● EXERCISE DETAILS:
Only lines that contain the word "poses" belong in the answer; copy them from the records below.

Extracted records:

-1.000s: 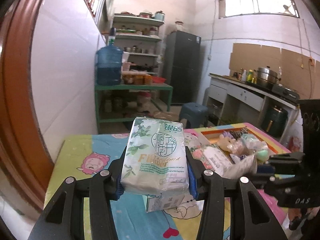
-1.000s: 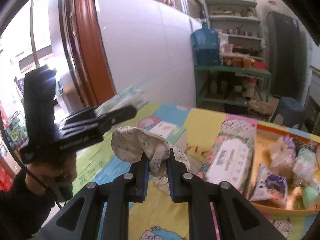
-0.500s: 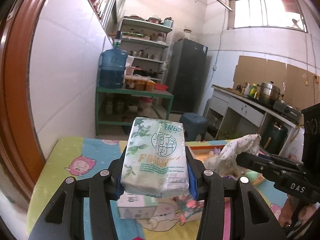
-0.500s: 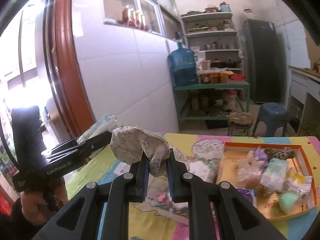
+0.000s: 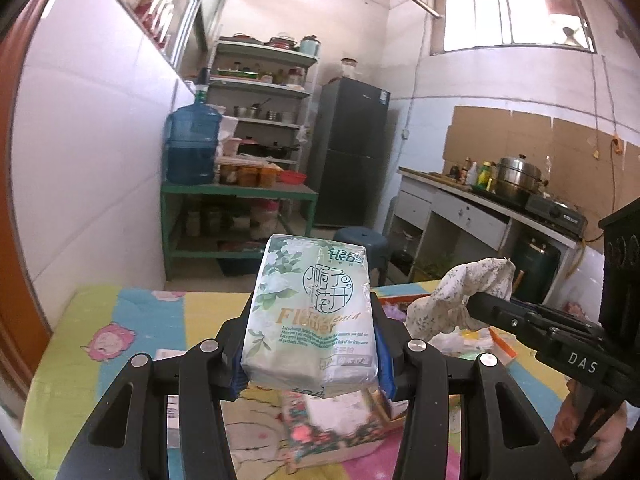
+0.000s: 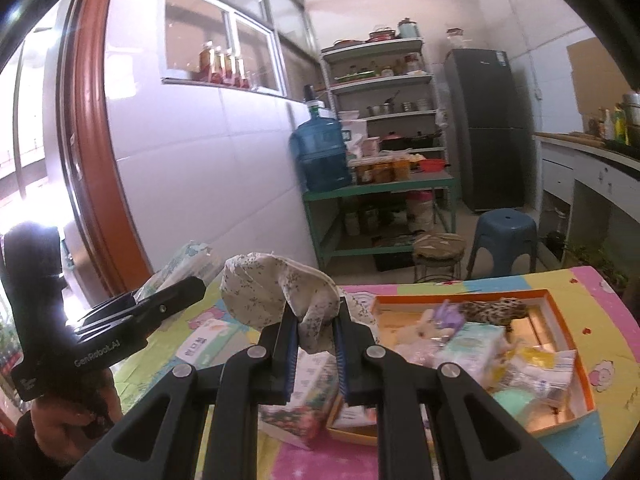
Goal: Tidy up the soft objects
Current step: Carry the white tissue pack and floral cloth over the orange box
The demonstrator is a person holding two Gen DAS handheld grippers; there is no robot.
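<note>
My left gripper (image 5: 312,344) is shut on a pale green tissue pack (image 5: 312,312) with flower print, held upright above the table. In the right wrist view the same gripper (image 6: 176,292) shows at the left with the pack (image 6: 180,264) in it. My right gripper (image 6: 316,328) is shut on a crumpled white floral cloth (image 6: 272,288), which bulges up and to the left of the fingers. The left wrist view shows that cloth (image 5: 460,296) at the right. An orange-rimmed box (image 6: 576,364) of soft items lies on the table at the right.
The table has a colourful cartoon cover (image 5: 120,320). A flowered tissue box (image 6: 304,400) lies below the grippers, a small white pack (image 6: 204,340) to its left. Behind the table stand a green rack with a water jug (image 5: 192,148), a blue stool (image 6: 504,236) and a fridge (image 5: 352,152).
Both grippers have risen and moved over the table, each keeping its hold. The right gripper has swung right, so the orange-rimmed box now lies nearer the middle of its view.
</note>
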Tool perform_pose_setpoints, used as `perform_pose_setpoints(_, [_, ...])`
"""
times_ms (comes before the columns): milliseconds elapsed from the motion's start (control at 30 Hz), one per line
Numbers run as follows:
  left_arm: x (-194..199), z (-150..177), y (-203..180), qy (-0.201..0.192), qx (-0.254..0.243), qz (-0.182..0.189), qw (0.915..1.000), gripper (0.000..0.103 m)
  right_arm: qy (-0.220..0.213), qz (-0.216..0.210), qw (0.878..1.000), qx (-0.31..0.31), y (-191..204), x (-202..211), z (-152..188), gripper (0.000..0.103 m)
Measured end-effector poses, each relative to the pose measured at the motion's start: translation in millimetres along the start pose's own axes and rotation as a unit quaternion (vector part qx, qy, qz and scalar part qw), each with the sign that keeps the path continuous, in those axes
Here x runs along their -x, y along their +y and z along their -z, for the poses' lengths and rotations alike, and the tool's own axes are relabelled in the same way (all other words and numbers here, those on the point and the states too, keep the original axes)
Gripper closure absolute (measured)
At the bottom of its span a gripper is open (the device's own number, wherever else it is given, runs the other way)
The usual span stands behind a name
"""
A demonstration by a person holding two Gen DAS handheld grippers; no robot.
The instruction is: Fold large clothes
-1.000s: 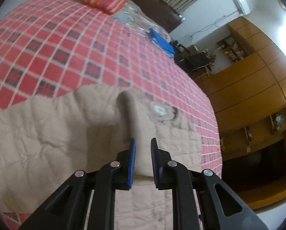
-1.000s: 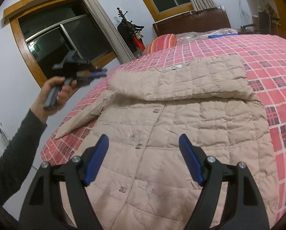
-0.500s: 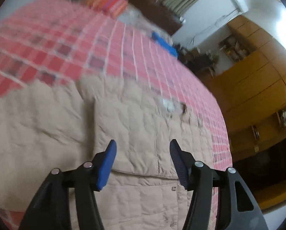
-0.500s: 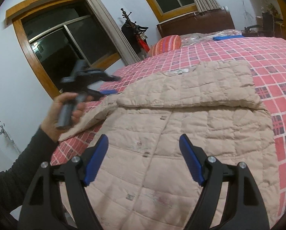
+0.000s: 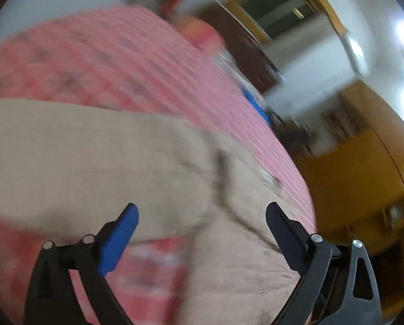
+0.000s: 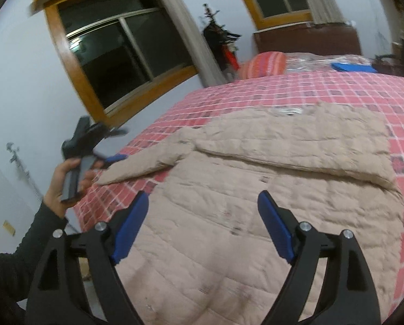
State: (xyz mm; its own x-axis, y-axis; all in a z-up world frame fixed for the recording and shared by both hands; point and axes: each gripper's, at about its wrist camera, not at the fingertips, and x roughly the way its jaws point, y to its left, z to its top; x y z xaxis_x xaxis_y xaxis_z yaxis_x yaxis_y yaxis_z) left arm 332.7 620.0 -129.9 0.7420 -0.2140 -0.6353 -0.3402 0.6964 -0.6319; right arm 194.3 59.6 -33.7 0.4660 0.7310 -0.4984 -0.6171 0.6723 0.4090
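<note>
Beige quilted jacket [image 6: 256, 216] lies flat on the red checked bedspread [image 6: 323, 86], directly under and ahead of the right gripper [image 6: 203, 224]. Top part with collar label is doubled over toward the claw, folded edge running across ahead of the fingertips. One sleeve [image 6: 145, 162] sticks out unfolded, ahead-left of the right claw, reaching toward the bed edge. Right gripper jaws wide, nothing between them, hovering above the jacket body. Left gripper [image 5: 202, 233] also wide and empty; left view is heavily blurred, jacket [image 5: 93, 162] ahead of and below it, bedspread beyond. In the right view the person's hand [image 6: 66, 181] holds the left gripper just beside the sleeve tip. Judgement: one fold done; loose sleeve and lower body folds left. Early-to-mid progress. Striped pillow [image 6: 264, 63] far ahead at the headboard.
</note>
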Motion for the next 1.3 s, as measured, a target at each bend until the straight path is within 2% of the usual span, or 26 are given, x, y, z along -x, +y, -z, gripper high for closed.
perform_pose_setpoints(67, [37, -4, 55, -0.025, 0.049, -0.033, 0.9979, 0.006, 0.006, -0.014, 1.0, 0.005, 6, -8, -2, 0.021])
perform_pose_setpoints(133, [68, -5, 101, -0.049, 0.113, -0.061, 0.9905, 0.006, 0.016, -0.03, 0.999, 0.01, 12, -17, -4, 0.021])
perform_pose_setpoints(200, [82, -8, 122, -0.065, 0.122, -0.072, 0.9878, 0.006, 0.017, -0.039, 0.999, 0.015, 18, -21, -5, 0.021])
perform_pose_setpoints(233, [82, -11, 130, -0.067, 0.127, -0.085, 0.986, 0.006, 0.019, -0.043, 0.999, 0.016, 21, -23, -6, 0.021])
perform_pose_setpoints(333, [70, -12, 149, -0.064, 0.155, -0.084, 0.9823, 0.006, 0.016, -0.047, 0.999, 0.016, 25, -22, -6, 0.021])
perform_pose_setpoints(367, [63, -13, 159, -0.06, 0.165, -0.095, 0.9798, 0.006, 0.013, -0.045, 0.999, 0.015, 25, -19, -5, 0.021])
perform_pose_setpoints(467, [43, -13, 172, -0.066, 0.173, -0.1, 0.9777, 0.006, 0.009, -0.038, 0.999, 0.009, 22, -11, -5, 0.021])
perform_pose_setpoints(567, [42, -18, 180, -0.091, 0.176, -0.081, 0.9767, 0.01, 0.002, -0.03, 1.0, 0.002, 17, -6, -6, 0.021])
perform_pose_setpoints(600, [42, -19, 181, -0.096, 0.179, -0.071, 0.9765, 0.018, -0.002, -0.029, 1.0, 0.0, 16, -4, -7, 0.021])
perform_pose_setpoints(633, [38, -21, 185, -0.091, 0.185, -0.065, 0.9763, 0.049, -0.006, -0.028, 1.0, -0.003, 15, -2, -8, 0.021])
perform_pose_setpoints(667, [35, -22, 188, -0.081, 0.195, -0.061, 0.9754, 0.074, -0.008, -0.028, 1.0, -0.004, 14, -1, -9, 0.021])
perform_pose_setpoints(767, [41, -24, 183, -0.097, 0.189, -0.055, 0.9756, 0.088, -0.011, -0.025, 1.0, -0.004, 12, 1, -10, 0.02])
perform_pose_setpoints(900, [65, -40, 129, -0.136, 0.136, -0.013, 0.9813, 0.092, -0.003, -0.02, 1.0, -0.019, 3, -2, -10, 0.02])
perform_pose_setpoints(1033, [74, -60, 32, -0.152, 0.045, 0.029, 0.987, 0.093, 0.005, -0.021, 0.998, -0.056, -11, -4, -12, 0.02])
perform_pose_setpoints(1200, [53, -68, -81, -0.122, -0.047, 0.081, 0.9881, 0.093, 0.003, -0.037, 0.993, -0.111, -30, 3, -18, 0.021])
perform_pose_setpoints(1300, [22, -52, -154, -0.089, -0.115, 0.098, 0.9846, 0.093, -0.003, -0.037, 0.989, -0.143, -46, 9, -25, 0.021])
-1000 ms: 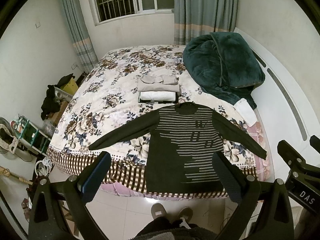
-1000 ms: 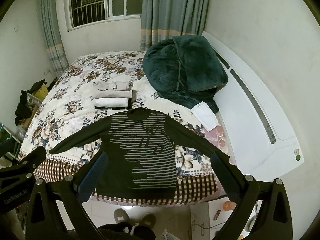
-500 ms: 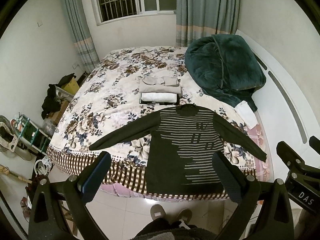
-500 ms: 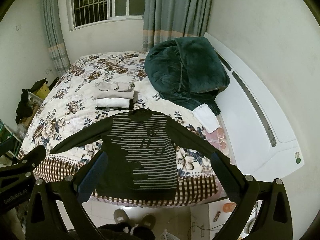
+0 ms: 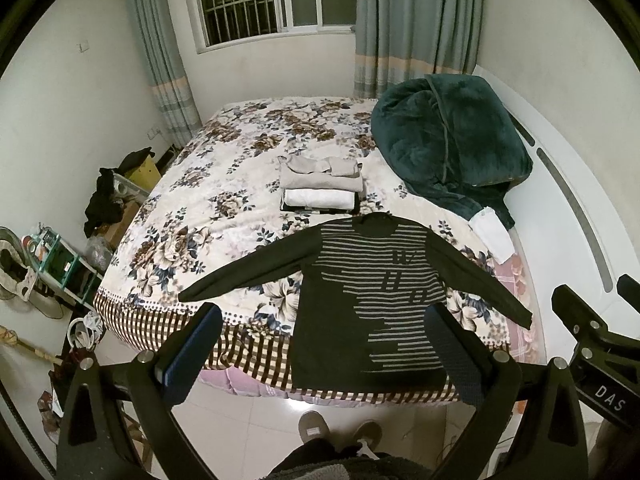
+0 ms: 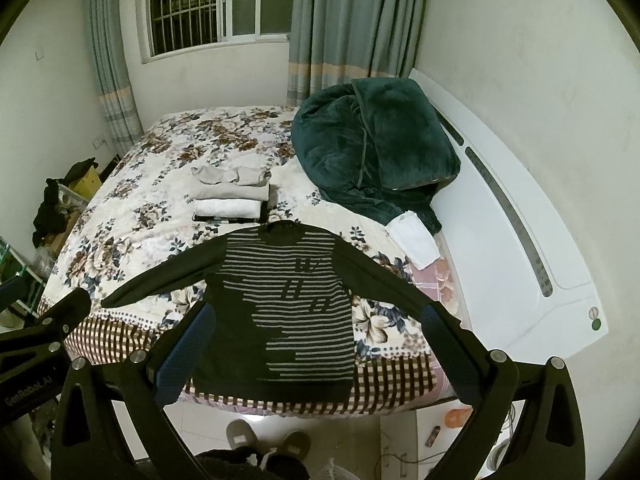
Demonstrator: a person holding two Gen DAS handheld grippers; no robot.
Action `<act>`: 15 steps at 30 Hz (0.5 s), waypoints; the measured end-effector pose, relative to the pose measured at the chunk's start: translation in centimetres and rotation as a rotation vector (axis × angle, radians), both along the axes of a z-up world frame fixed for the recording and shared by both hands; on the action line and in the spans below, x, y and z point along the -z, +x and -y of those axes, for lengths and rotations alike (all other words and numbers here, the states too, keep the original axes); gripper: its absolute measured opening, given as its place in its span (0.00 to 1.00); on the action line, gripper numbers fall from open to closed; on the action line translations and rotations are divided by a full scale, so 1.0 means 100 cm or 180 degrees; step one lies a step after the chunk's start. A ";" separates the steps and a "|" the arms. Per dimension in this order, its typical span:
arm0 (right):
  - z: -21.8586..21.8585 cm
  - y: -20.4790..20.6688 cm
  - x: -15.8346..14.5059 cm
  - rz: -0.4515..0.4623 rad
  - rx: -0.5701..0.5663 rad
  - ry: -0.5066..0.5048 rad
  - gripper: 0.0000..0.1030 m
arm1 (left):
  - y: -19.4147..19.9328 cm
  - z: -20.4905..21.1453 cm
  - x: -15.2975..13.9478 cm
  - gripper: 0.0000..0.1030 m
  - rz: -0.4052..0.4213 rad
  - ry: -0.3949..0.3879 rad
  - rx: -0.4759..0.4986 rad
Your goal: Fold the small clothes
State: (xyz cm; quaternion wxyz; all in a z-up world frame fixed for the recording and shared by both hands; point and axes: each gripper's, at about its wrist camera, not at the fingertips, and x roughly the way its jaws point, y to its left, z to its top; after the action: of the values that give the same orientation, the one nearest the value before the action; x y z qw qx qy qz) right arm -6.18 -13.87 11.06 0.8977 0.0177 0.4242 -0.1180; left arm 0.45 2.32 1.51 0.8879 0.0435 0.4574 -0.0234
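Floral-quilted bed (image 5: 224, 208) carries a dark striped long-sleeved sweater (image 5: 372, 304) spread flat, folded pale clothes (image 5: 320, 190) at its 12 o'clock. Your left gripper (image 5: 324, 348) and right gripper (image 6: 316, 344) hover spread apart, holding nothing.

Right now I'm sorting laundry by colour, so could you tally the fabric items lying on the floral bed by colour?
Dark striped long-sleeved sweater, spread flat: 1
Beige folded garment on top of the stack: 1
White folded garment beneath it: 1
Dark folded item at the stack's bottom, barely visible: 1
Teal plush blanket: 1
White folded cloth: 1
Total: 6
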 end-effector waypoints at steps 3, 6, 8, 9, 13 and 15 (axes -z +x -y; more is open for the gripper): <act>0.001 0.004 0.001 0.0010 0.0006 0.0038 1.00 | 0.010 -0.002 -0.001 1.00 0.0019 -0.0030 -0.0056; 0.008 0.012 0.012 -0.0012 0.0036 0.0124 1.00 | 0.027 -0.008 0.008 1.00 0.0062 -0.0119 -0.0146; 0.017 0.022 0.031 -0.0056 0.0066 0.0206 1.00 | 0.036 -0.015 0.020 1.00 0.0062 -0.0130 -0.0264; 0.022 0.032 0.043 -0.0107 0.0086 0.0237 1.00 | 0.042 -0.020 0.030 1.00 0.0079 -0.0107 -0.0350; 0.038 0.061 0.102 -0.0354 0.0102 0.0445 1.00 | 0.071 -0.042 0.076 1.00 -0.0033 0.0078 -0.0716; 0.042 0.078 0.135 -0.0493 0.0122 0.0516 1.00 | 0.085 -0.060 0.102 1.00 -0.0138 0.0188 -0.0897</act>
State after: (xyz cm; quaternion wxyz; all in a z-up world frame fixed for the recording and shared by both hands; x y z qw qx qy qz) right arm 1.63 -18.09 -2.45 0.8554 0.0892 0.5001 -0.1015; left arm 8.96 8.30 -8.70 0.8706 0.0045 0.4786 0.1140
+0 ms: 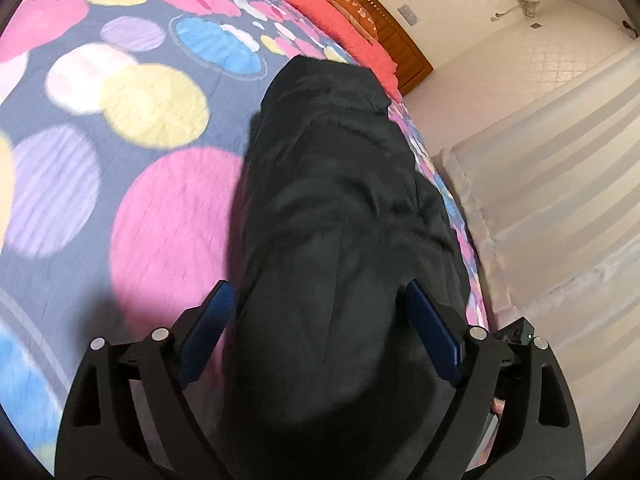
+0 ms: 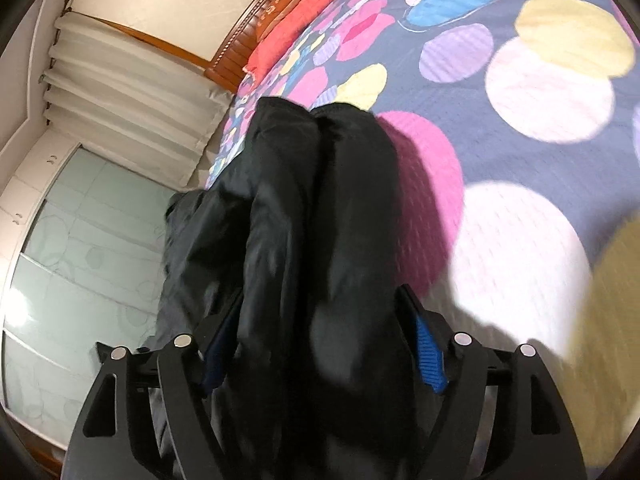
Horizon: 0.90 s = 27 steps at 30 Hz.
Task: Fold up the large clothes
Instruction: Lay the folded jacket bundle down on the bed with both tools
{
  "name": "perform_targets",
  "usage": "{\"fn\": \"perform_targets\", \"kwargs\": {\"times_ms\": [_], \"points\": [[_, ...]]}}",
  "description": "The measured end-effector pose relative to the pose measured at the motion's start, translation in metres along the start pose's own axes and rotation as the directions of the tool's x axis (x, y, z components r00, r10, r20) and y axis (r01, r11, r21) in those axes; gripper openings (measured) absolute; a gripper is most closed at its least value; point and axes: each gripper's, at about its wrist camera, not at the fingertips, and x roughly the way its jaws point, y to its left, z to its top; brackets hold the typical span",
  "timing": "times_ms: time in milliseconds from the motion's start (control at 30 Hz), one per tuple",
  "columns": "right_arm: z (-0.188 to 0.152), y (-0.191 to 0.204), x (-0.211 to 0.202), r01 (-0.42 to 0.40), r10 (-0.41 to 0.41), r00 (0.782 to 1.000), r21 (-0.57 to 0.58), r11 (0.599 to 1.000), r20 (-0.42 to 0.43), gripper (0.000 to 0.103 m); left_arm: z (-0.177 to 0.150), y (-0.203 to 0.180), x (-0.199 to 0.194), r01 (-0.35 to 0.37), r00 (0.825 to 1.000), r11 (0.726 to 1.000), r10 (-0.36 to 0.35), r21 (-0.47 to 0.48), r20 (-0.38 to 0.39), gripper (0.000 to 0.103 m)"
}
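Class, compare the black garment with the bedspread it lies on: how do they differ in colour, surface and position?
The black garment is one plain dark colour; the bedspread is grey-blue with pink, yellow, purple and blue circles. The garment is bunched and creased; the bedspread lies flat. The garment sits along the bed's edge; the bedspread covers the whole bed. Both are cloth.

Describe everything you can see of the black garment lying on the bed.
The black garment is a large, dark piece of smooth, slightly shiny fabric, wrinkled and gathered into a long narrow bundle. It lies along the edge of the bed's dotted bedspread, with part of it hanging over the side in the right wrist view. Its near end sits between the blue pads of the left claw and of the right claw, both spread wide; neither clearly presses it.
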Motion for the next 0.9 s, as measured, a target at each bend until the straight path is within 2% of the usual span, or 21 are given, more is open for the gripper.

● OUTPUT OF THE TASK:
Measured end-effector poses, each relative to the pose measured at the motion's start: translation in millimetres along the start pose's own axes and rotation as a unit quaternion (vector part qx, qy, qz and scalar part qw), each with the sign that keeps the path continuous, in those axes
Here x runs along their -x, y along their +y and z along their -z, for the poses' lengths and rotations alike, and the tool's own axes are relabelled in the same way (all other words and numbers here, those on the point and the states too, keep the original axes)

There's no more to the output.